Meanwhile, the fate of water service in the
Maynilad water concession is now in the hands of a three-person
arbitration panel of the Paris-based International Chamber
of Commerce (ICC). In a ruling which took effect on 8 February
2003, the panel indefinitely suspended Maynilad's termination
of its water concession agreement; this meant that Maynilad
would continue its operations of the west zone until such
time as the arbitration process is completed. In a January
2003 statement, Maynilad management said it will not return
its concession to the government unless it is paid the early
termination amount provided for under their agreement.

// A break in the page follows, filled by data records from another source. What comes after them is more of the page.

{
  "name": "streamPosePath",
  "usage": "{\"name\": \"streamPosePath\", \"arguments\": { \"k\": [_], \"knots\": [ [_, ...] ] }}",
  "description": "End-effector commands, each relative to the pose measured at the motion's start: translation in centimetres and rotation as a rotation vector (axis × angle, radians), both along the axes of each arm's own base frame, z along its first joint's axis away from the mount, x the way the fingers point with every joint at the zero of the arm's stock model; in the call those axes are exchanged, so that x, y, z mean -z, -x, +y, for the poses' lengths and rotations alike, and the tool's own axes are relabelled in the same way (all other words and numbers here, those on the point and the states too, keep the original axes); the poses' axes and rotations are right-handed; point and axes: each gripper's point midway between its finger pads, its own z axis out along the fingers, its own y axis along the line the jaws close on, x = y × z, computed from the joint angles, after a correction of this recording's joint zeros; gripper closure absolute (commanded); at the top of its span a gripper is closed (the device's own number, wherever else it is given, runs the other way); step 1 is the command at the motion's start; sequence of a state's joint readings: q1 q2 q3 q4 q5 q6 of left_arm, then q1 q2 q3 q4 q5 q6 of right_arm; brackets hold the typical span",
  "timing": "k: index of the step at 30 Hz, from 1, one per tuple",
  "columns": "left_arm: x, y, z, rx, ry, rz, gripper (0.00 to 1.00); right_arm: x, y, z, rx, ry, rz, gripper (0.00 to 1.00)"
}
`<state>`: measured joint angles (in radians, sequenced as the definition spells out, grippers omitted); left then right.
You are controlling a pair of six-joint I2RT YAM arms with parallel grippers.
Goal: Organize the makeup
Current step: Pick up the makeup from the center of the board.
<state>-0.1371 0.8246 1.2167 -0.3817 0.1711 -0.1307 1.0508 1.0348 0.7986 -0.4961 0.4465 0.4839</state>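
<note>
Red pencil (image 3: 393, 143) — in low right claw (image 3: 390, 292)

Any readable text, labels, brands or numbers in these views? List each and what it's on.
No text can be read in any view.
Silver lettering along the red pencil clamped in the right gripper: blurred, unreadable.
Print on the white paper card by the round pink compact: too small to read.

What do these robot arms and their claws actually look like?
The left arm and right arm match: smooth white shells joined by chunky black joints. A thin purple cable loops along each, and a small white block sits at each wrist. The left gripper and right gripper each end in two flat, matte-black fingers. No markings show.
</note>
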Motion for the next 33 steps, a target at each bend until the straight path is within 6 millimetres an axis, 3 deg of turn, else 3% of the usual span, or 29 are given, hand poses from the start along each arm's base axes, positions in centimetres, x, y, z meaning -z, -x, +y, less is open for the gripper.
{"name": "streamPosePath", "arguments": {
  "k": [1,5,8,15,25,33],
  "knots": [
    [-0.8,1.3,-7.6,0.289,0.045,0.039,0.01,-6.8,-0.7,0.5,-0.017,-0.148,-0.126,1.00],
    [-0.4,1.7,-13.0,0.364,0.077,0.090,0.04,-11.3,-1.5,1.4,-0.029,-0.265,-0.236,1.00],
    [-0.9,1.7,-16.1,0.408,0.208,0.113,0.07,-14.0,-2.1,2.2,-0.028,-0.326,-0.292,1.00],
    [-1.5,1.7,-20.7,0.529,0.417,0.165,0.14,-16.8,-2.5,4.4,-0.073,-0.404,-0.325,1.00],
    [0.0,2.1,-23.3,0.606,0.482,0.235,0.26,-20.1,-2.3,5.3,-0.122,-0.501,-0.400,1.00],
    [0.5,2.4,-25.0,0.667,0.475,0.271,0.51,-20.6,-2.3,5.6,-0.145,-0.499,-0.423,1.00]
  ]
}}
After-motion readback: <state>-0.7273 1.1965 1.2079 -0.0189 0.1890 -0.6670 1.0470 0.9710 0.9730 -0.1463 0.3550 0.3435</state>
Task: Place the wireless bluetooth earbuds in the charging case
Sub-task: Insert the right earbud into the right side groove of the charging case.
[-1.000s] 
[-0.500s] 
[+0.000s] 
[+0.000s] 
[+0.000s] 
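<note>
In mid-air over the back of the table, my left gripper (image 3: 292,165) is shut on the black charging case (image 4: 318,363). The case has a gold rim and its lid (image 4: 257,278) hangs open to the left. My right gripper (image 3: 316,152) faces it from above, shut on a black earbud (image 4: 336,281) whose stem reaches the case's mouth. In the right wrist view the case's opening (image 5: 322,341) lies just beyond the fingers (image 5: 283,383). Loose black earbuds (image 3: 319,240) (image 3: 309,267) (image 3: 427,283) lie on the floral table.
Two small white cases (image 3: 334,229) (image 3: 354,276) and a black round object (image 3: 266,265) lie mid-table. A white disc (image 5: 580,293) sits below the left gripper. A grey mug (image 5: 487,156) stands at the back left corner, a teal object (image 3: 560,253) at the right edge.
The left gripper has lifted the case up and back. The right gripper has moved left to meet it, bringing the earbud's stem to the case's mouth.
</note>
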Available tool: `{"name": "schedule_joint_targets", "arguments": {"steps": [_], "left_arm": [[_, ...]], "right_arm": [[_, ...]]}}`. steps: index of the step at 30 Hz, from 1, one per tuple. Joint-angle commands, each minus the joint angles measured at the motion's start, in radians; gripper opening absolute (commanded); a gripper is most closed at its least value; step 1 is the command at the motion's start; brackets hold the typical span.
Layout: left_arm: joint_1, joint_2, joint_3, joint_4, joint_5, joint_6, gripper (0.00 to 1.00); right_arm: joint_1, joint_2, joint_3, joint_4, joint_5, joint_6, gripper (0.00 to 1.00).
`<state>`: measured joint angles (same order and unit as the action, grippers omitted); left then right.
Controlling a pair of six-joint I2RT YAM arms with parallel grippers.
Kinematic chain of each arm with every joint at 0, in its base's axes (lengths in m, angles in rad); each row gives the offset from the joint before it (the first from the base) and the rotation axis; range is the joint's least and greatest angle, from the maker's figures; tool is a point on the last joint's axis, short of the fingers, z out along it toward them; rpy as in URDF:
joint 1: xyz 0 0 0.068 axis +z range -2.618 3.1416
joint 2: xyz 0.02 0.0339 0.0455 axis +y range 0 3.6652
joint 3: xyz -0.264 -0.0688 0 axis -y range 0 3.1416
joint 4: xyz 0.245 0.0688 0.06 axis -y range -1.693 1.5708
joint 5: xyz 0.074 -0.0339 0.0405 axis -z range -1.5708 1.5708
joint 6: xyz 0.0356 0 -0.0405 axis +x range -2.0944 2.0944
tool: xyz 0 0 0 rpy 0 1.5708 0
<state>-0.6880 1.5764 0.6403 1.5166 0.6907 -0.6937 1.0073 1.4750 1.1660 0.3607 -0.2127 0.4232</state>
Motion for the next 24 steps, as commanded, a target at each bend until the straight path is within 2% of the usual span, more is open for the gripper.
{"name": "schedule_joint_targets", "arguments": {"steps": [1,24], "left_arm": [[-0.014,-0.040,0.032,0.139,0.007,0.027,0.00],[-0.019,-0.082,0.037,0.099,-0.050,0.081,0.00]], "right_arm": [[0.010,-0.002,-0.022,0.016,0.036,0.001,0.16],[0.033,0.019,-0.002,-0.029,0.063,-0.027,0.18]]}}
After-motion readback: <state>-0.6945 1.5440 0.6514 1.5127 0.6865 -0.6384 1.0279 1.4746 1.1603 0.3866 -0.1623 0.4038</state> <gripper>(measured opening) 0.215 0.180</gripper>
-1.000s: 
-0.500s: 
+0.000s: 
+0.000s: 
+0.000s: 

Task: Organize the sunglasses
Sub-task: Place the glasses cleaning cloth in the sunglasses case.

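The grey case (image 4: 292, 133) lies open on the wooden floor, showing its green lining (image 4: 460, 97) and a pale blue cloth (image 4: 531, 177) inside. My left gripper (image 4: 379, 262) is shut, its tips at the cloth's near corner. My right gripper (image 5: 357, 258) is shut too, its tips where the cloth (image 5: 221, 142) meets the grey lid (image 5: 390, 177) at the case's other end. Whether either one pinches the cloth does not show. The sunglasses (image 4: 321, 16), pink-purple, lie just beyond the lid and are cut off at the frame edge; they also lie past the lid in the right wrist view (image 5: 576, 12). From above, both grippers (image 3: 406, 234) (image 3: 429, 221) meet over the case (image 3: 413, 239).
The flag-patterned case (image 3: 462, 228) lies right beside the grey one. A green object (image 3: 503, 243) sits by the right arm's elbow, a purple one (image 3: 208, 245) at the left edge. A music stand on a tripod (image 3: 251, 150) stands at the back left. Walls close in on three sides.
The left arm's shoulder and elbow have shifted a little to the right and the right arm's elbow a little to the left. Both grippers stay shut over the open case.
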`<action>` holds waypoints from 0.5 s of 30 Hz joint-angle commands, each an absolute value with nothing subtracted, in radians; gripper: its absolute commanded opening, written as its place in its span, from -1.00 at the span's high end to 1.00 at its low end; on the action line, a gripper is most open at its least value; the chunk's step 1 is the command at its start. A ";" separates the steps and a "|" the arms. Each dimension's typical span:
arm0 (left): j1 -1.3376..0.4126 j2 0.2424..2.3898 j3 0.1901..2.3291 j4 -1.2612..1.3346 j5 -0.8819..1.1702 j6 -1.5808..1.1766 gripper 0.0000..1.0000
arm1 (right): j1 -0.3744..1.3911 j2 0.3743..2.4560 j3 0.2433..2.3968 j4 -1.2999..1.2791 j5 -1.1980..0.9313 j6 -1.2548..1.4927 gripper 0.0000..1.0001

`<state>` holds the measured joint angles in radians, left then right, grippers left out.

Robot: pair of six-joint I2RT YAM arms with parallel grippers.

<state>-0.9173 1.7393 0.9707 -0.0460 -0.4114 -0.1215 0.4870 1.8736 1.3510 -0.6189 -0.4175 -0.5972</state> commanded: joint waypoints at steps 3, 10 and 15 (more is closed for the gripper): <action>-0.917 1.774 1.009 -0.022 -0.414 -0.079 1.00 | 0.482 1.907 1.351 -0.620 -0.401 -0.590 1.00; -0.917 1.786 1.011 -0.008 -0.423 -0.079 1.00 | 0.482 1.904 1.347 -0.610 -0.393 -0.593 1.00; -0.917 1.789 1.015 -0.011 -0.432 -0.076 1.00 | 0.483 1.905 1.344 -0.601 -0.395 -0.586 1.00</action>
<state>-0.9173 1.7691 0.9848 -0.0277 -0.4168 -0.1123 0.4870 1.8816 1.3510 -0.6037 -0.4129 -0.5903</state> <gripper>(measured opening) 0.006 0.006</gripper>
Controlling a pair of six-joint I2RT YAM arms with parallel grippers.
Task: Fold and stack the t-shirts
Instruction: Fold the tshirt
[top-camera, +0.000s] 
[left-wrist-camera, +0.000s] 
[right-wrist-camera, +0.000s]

The
MWSS, on the other hand, says that it will take-over the
concession if there are no interested private sector takers.
(*1) Asian Development Bank (ADB) also agreed
to provide loans totaling over US$170 million in 1999 to
improve and expand MWSS.
(*2)Manilad and Manila water both pay monthly concession
fees to MWSS. MWSS Regulatory Office (RO) decides on water
rates, upon petition for increase from concessionaries.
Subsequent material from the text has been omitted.